Realist Criminology: Crime Control and Policing in the 1990s
Description
Contains Bibliography
$24.95
ISBN 0-8020-7702-1
DDC 384
Publisher
Year
Contributor
Steven R. Hewitt is a graduate history student at the University of
Saskatchewan.
Review
In recent years, Western societies have become increasingly fixated on
crime. However, as this book demonstrates, crime does not affect
everyone equally. Women, minorities, and members of the working class
are overrepresented among its victims. This truism forms the basis of
“left realism,” a recent development in modern criminology.
Eschewing both the denial of the impact of crime by “left idealists”
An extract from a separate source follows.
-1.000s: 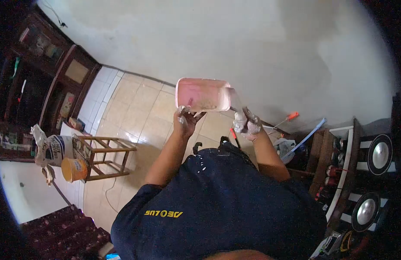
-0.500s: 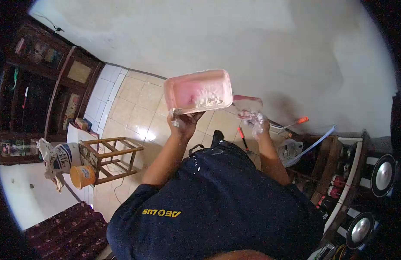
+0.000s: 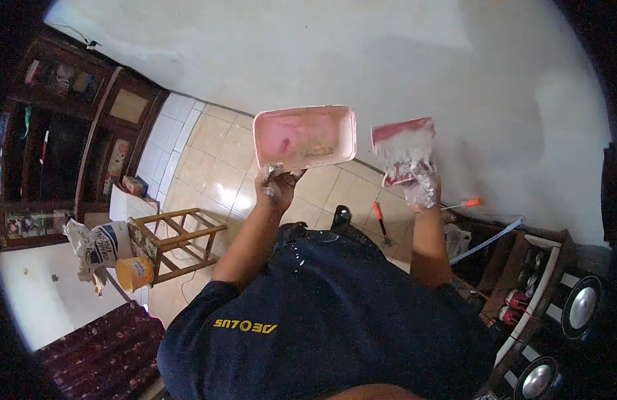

and the political exploitation of crime by the right, “left
realists” have carved their own criminology path, albeit one still far
to the left. In essence, as one contributor defines it, realists
“emphasize empirical rather than purely theoretical concerns.”
Seventeen essays of varying quality appear on the subject of realist
criminology. With two exceptions, the essays primarily deal with
crime-related issues in Britain and Canada. Critiques of realist
methodology and purposes are offered from left idealist and feminist
perspectives. Most of the essays are comprehensible to the
nonspecialist, despite the repeated use of technical terminology. The
book raises a question it apparently fears to answer. Left realists
spend considerably more time identifying the real victims of crime than
they do identifying the immediate victimizers. Often people are
victimized by those from their own class and/or racial group, an
unpopular reality to many academics and activists. Still, the book
raises important questions about crime, a subject that regrettably will
become even more prevalent throughout the 1990s.